Documentation
Philip V. Scribano
Introduction
When encountering a pediatric patient in the emergency department (ED) who requires a diagnostic or therapeutic procedure, the medical provider must be able to accurately document the procedure. Clinical documentation has at least four purposes: recording of medical care and subsequent communication among providers, payment for services rendered, medicolegal concerns, and surveillance for public health or research purposes (1,2,3,4,5). The Joint Commission on Accreditation of Healthcare Organizations (JCAHO) requirement for the ED record at a minimum prescribes that a report of any procedure, including tests sent and results received, be documented appropriately on the ED chart.
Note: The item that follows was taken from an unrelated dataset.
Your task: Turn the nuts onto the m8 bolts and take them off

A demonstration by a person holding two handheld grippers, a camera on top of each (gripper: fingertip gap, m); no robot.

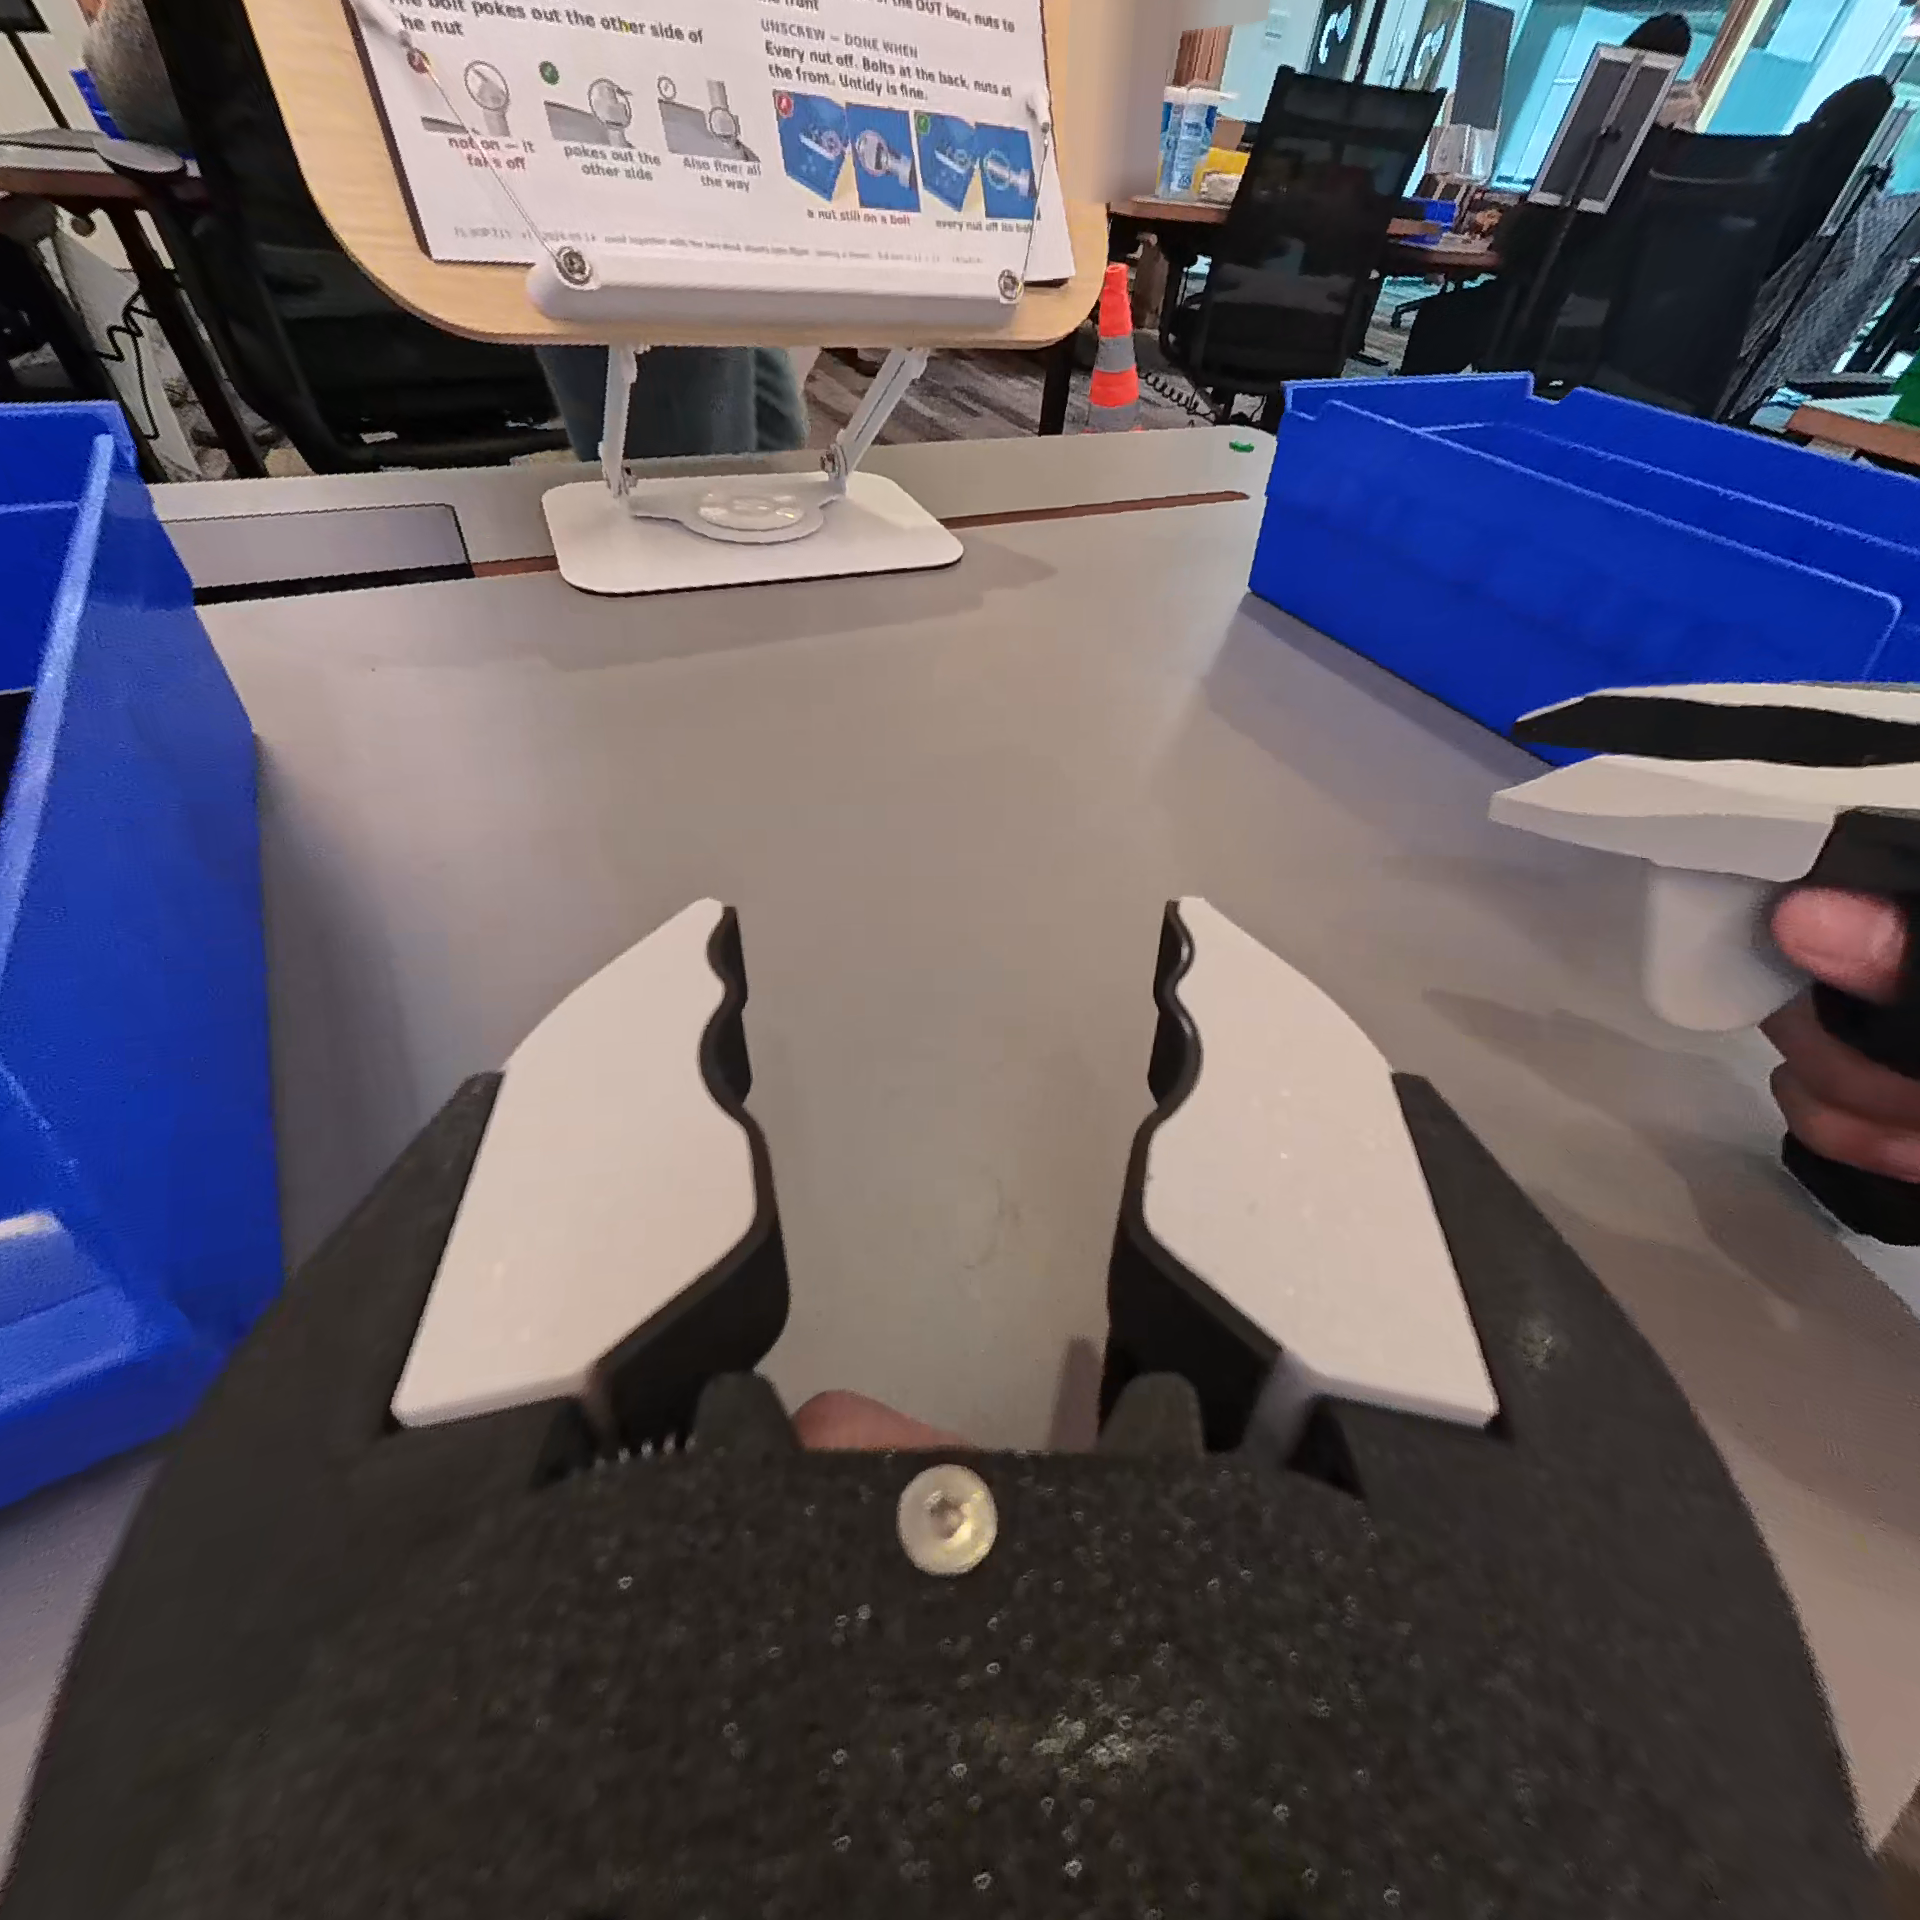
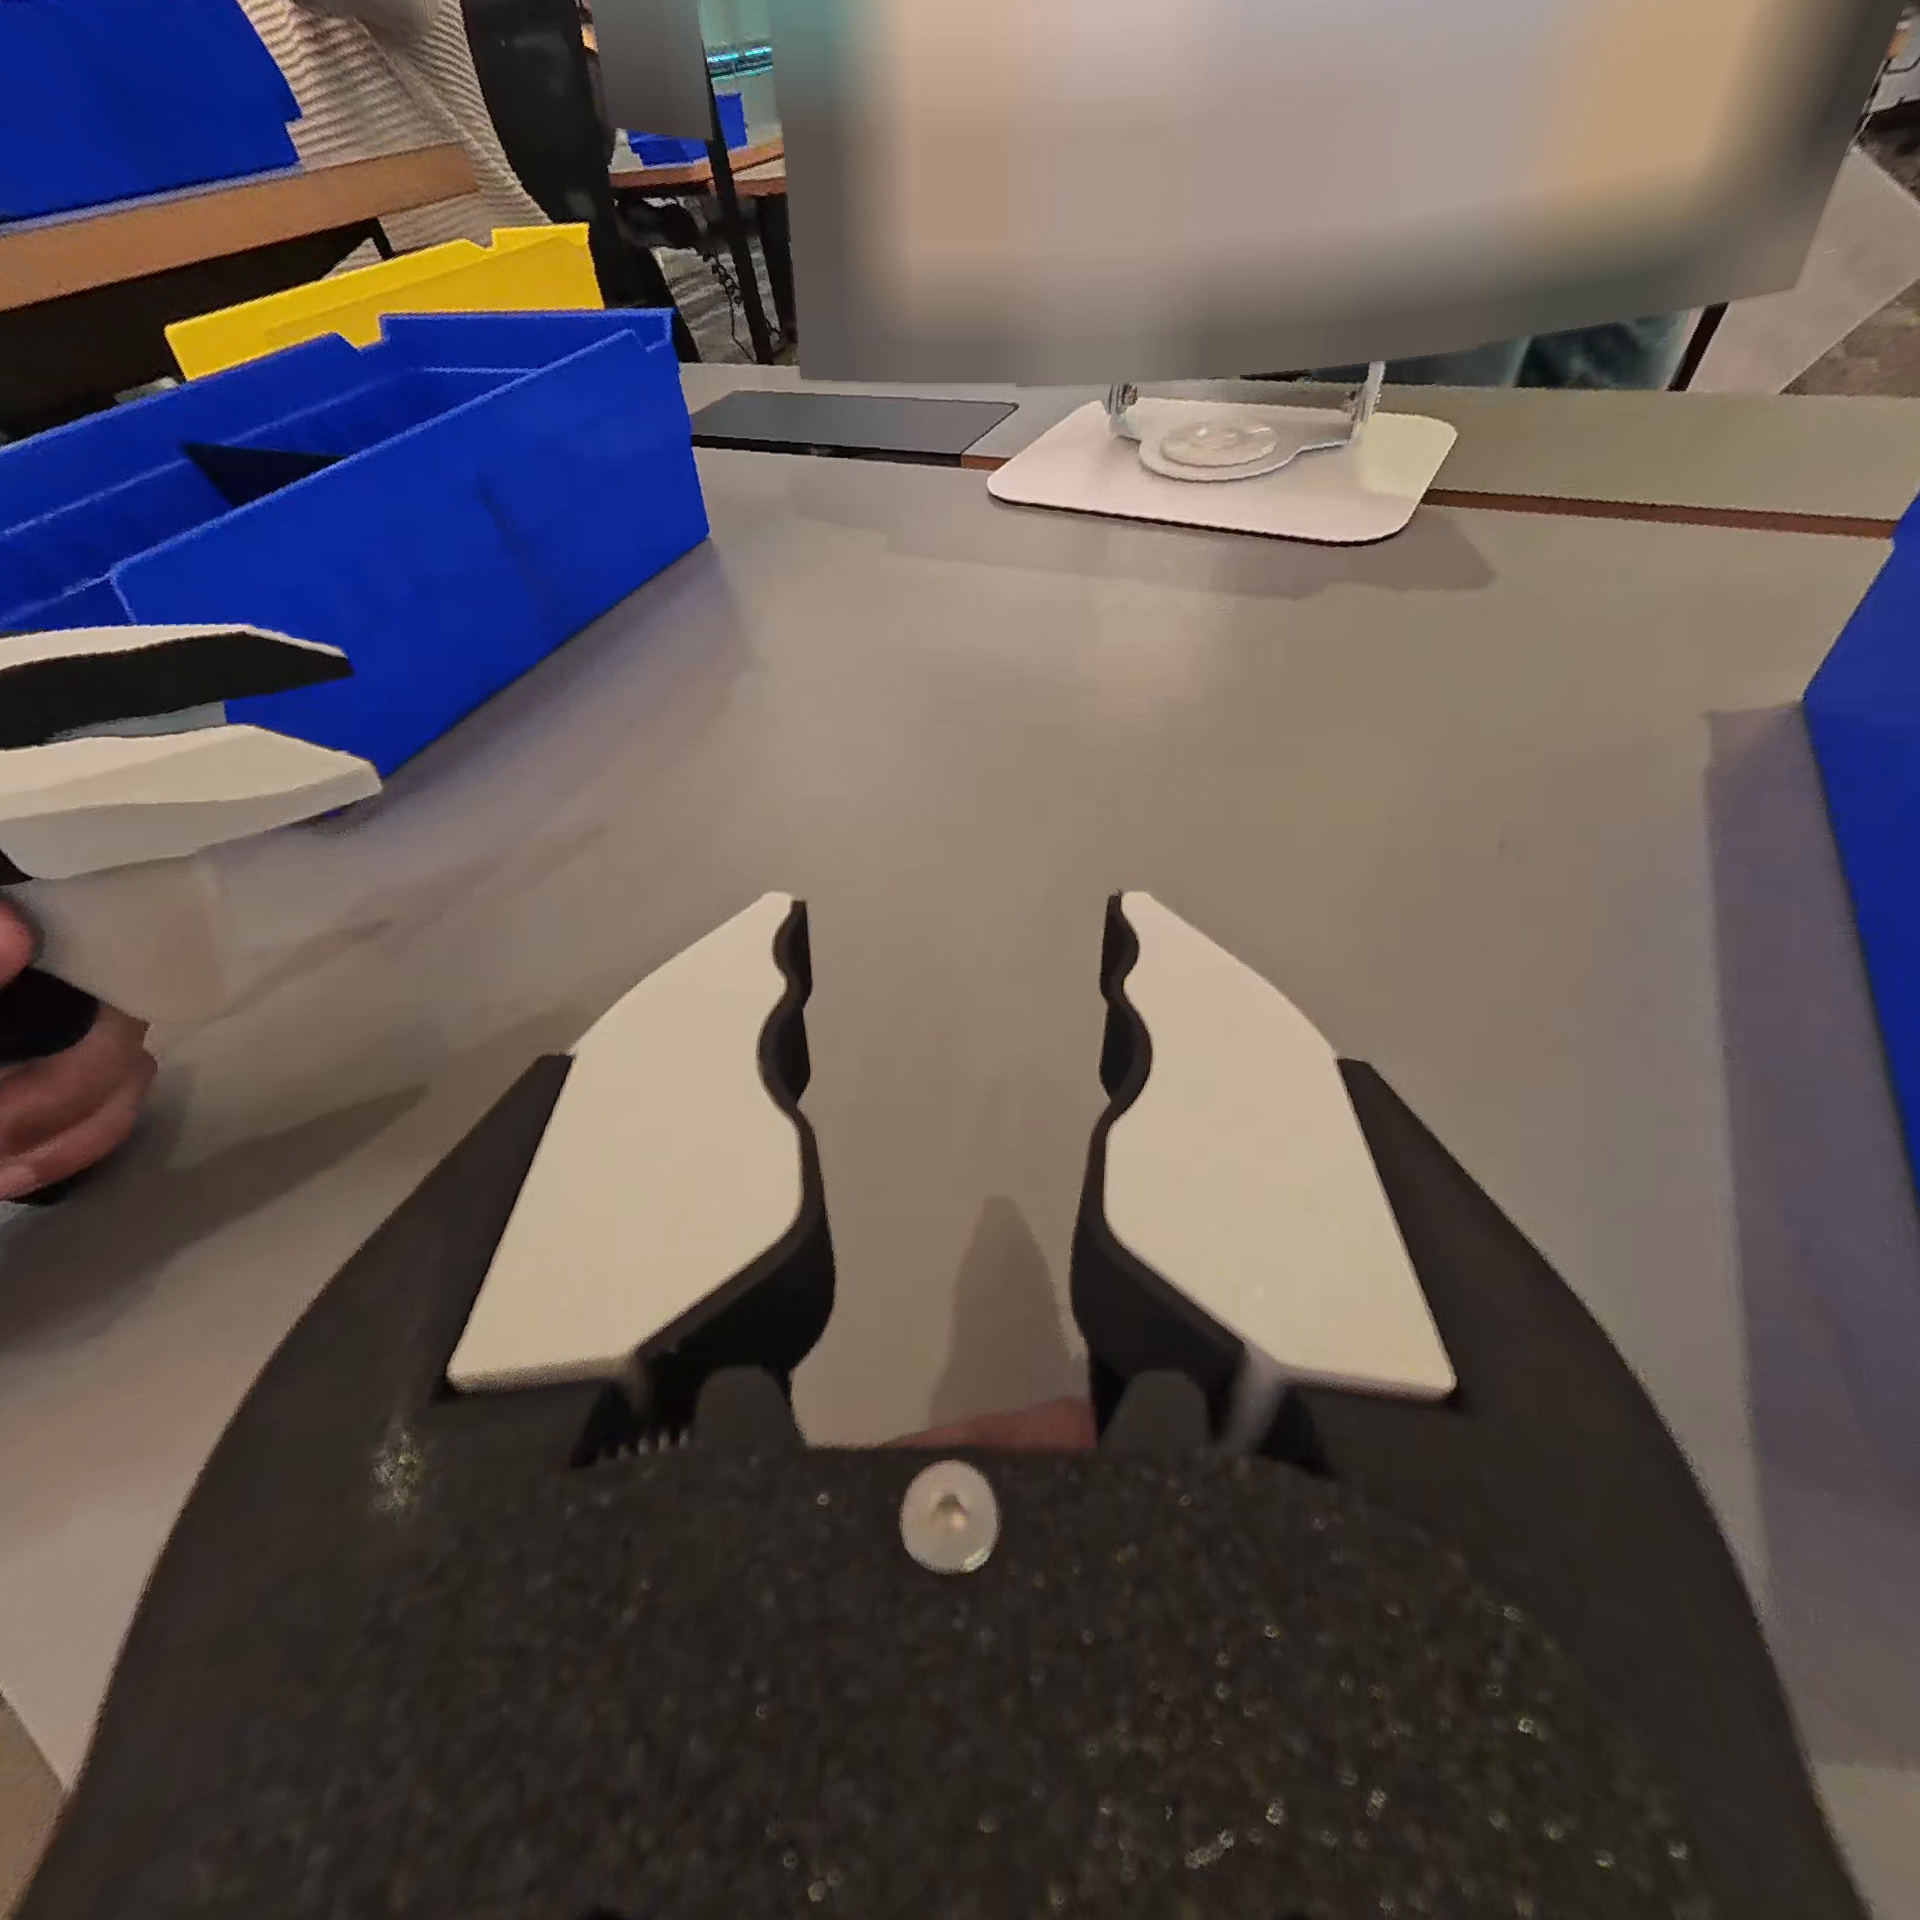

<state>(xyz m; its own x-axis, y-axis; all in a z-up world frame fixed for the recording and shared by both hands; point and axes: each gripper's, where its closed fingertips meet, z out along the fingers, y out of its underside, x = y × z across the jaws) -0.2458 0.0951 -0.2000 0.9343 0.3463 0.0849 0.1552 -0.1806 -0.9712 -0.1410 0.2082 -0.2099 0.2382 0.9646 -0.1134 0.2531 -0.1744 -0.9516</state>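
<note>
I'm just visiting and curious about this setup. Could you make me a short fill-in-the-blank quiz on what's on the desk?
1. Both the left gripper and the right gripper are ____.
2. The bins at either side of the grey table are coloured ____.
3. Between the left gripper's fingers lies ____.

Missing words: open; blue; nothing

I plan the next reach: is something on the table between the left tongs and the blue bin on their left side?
Nothing visible. The left tongs are open over bare grey table, and the blue bin stands directly beside them. No nuts or bolts show in either view.
</note>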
In our high-technology era, medical informatics, including the use of electronic documentation of emergency department care, has become an active issue for many departments. It offers tremendous potential for improved patient care by enhancing patient care continuity, patient safety, and health care system efficiency; advancing research efforts; and supporting surveillance efforts. However, implementing a system of electronic documentation given the realities of limited standards and evolving technology is a major challenge (5,6). To provide additional information to assist with emergency department documentation guidelines, the Centers for Disease Control and Prevention developed Data Elements for Emergency Department Systems (DEEDS) (7). Lastly, an important medicolegal component of medical care is informed consent and the documentation of this process. Issues regarding informed consent are discussed in Chapter 9. Discussion of this topic here will focus on the recording of medical care and medicolegal issues. The topic will be elaborated by reviewing the appropriate documentation of surgical procedures, such as laceration repair (Fig. 11.1); of medical procedures, such as lumbar puncture (Fig. 11.2) and thoracentesis; and of the use of restraints for specific behavioral health issues (Fig. 11.3). Specific information regarding restraint techniques is included in Chapter 3.
Briefly, informed consent in the pediatric patient raises some issues that do not apply to the competent adult patient. The law views the pediatric patient as incompetent to consent to treatment or procedures and is clear in providing that legal right to natural parents or legal guardians on behalf of the child. Although the competent adult patient has the legal and moral right to refuse consent to a procedure or treatment, parents are not given the absolute right to refuse treatment or to have a procedure performed on behalf of their child under the conditions of an emergency (8).
An emergency has been defined as “any condition that requires prompt medical intervention” but is not restricted to conditions that may cause death or disability. If the life or health of the child would be adversely affected by a delay caused by the parents’ refusal, the situation is deemed an emergency (8). Limitations on parental authority have been supported by the Committee on Bioethics of the American Academy of Pediatrics and the President’s Commission for the Study of Ethical Problems in Medicine and Biomedical and Behavioral Research. More detailed discussion of informed consent and refusal may be found in Chapter 9.